_REQUIREMENT:_ Output every entry exactly as written, but omit the pictures.

INFORMATION GIVEN below:

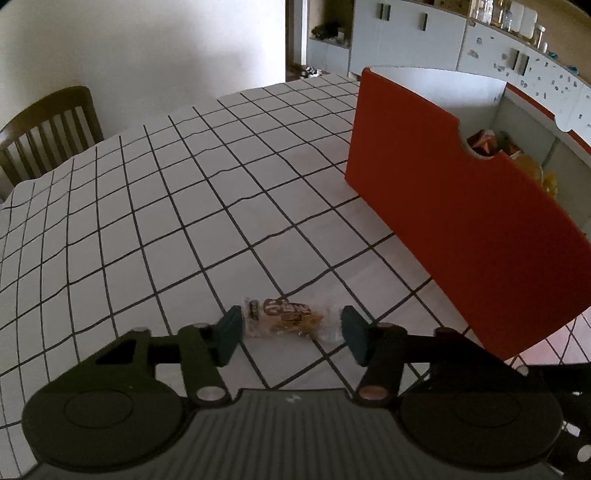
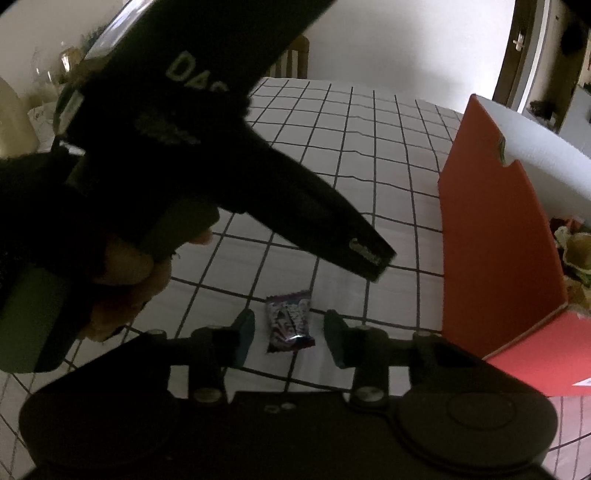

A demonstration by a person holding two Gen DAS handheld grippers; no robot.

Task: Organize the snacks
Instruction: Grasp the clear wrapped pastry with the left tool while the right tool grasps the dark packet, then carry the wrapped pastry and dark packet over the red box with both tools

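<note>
1. Left wrist view: the left gripper [image 1: 291, 334] hangs low over a white tablecloth with a black grid [image 1: 155, 206]. A clear-wrapped snack bar with brown lettering [image 1: 290, 318] lies crosswise on the cloth between the teal pads [image 1: 231, 334]. The wrapper's ends sit at the pads, or just short of them; I cannot tell whether they press on it.
2. Same view: an orange cardboard box with a notched rim [image 1: 461, 206] stands on the table to the right, well apart from the bar. Orange and yellow snack packets [image 1: 517, 155] show inside it. A brown wooden slatted chair [image 1: 48, 129] stands at the far left, and pale cabinets [image 1: 424, 33] line the back wall; neither cabinets nor box contents are as clear from the other side.
3. Right wrist view: the right gripper [image 2: 290, 334] is spread around a small purple foil candy packet [image 2: 290, 320] lying on the cloth, with a gap on each side.
4. Only this view shows the left tool from outside: its dark body crosses the upper left, held by a hand [image 2: 122, 284], with the orange box to the right.
</note>
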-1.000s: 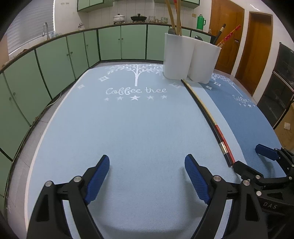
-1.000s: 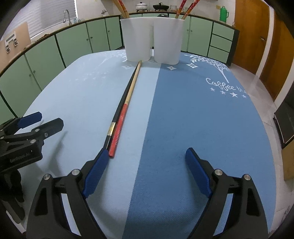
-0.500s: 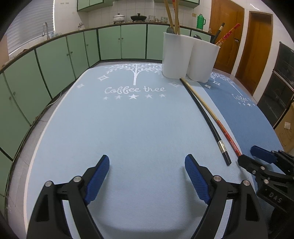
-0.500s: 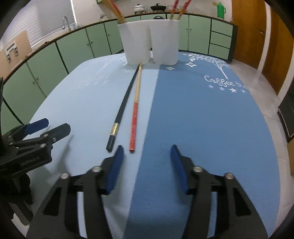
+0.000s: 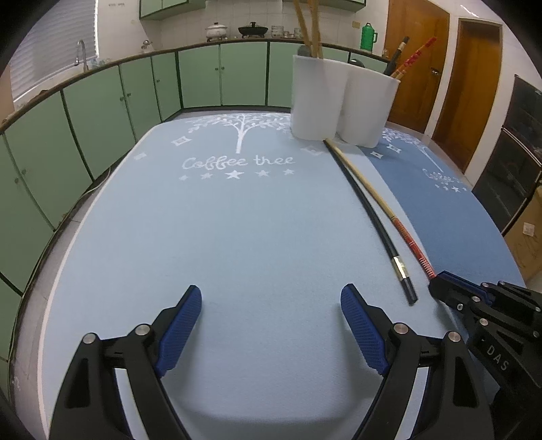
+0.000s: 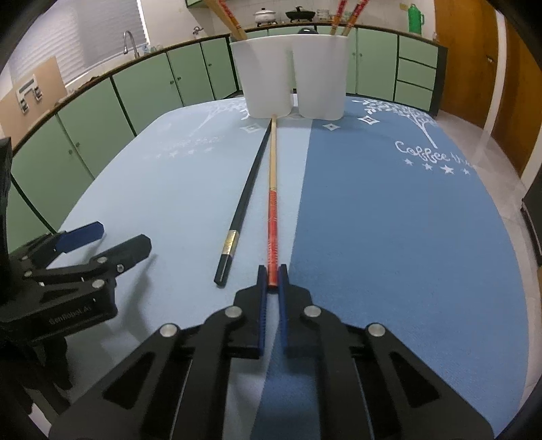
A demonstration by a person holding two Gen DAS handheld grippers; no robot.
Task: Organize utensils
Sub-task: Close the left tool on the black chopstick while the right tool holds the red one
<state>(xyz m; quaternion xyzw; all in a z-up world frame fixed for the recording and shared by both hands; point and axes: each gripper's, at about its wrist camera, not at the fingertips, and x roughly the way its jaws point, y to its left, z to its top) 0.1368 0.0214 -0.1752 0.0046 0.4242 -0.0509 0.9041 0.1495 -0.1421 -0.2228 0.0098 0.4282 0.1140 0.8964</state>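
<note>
Right gripper [image 6: 272, 276], wide apart a second ago, now pinches the red-and-tan wooden chopstick [image 6: 272, 189] beside the black chopstick [image 6: 244, 199]; its clamped end's hidden. Left gripper [image 5: 271, 325] unchanged, gaping.

Your right gripper [image 6: 272, 276] has swallowed the near end of the red-handled chopstick [image 6: 273, 216]: between the fingers [image 6: 261, 291] the tip is out of sight. At its far end, straight ahead of the fingers, it runs up against the white holder [image 6: 267, 78], so you can't tell whether it touches. The utensils [image 6: 342, 17] standing in there are chopped off by the top edge, lower halves buried behind the walls. From your left gripper [image 5: 271, 318], the right gripper's body [image 5: 491, 325] runs off the right-hand edge, beyond your right-side finger.
</note>
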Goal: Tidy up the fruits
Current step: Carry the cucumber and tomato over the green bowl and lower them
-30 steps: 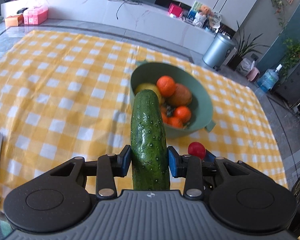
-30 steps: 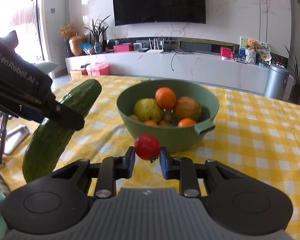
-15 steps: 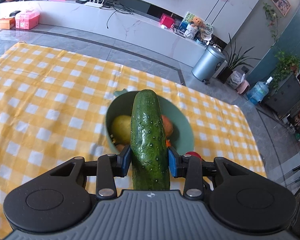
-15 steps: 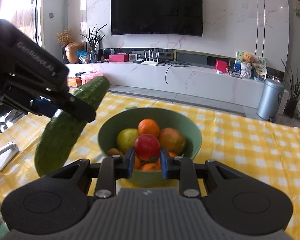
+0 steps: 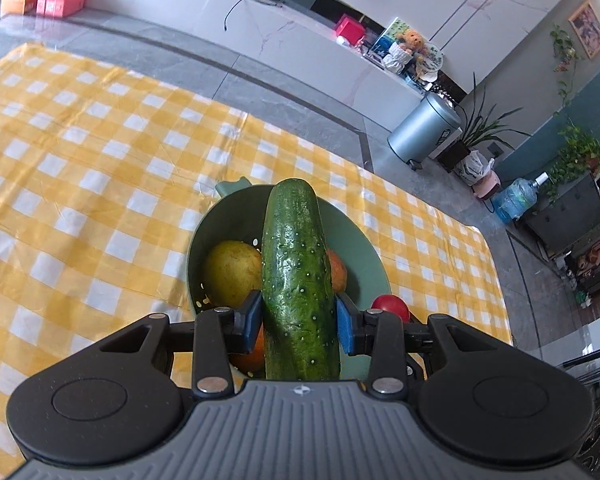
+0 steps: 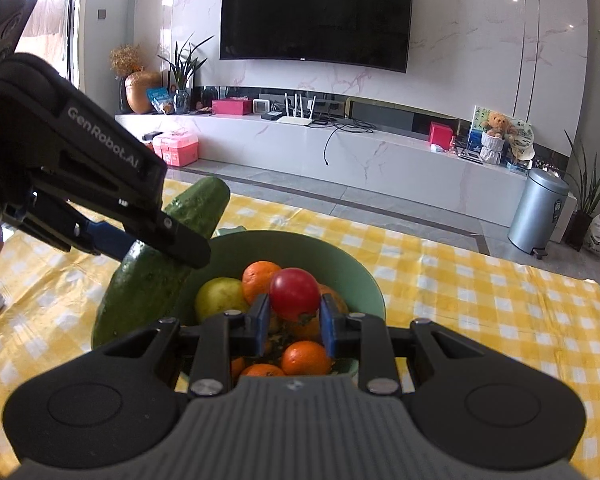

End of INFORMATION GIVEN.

_EXERCISE RESULT:_
A demonstration by a person holding two Gen DAS handheld grippers; no robot.

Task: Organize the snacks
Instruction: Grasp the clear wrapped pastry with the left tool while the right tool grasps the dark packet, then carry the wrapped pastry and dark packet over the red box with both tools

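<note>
1. Left wrist view: the left gripper [image 1: 291, 334] hangs low over a white tablecloth with a black grid [image 1: 155, 206]. A clear-wrapped snack bar with brown lettering [image 1: 290, 318] lies crosswise on the cloth between the teal pads [image 1: 231, 334]. The wrapper's ends sit at the pads, or just short of them; I cannot tell whether they press on it.
2. Same view: an orange cardboard box with a notched rim [image 1: 461, 206] stands on the table to the right, well apart from the bar. Orange and yellow snack packets [image 1: 517, 155] show inside it. A brown wooden slatted chair [image 1: 48, 129] stands at the far left, and pale cabinets [image 1: 424, 33] line the back wall; neither cabinets nor box contents are as clear from the other side.
3. Right wrist view: the right gripper [image 2: 290, 334] is spread around a small purple foil candy packet [image 2: 290, 320] lying on the cloth, with a gap on each side.
4. Only this view shows the left tool from outside: its dark body crosses the upper left, held by a hand [image 2: 122, 284], with the orange box to the right.
</note>
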-1.000s: 
-1.000s: 
-0.500s: 
-0.500s: 
+0.000s: 
+0.000s: 
A demonstration by a person holding two Gen DAS handheld grippers; no robot.
Task: Organize utensils
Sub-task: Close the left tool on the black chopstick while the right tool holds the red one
<state>(xyz m; quaternion xyzw; all in a z-up world frame fixed for the recording and shared by both hands; point and axes: each gripper's, at about its wrist camera, not at the fingertips, and x roughly the way its jaws point, y to its left, z to its top) 0.1368 0.0214 -0.1752 0.0046 0.4242 -0.0509 0.9041 0.1495 -0.1421 -0.2228 0.0098 0.4282 0.1140 0.8964</state>
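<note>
Right gripper [image 6: 272, 276], wide apart a second ago, now pinches the red-and-tan wooden chopstick [image 6: 272, 189] beside the black chopstick [image 6: 244, 199]; its clamped end's hidden. Left gripper [image 5: 271, 325] unchanged, gaping.

Your right gripper [image 6: 272, 276] has swallowed the near end of the red-handled chopstick [image 6: 273, 216]: between the fingers [image 6: 261, 291] the tip is out of sight. At its far end, straight ahead of the fingers, it runs up against the white holder [image 6: 267, 78], so you can't tell whether it touches. The utensils [image 6: 342, 17] standing in there are chopped off by the top edge, lower halves buried behind the walls. From your left gripper [image 5: 271, 318], the right gripper's body [image 5: 491, 325] runs off the right-hand edge, beyond your right-side finger.
</note>
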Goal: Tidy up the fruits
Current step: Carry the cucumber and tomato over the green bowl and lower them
-30 steps: 
-30 steps: 
-15 steps: 
-15 steps: 
+0 steps: 
+0 steps: 

The output is complete as shown.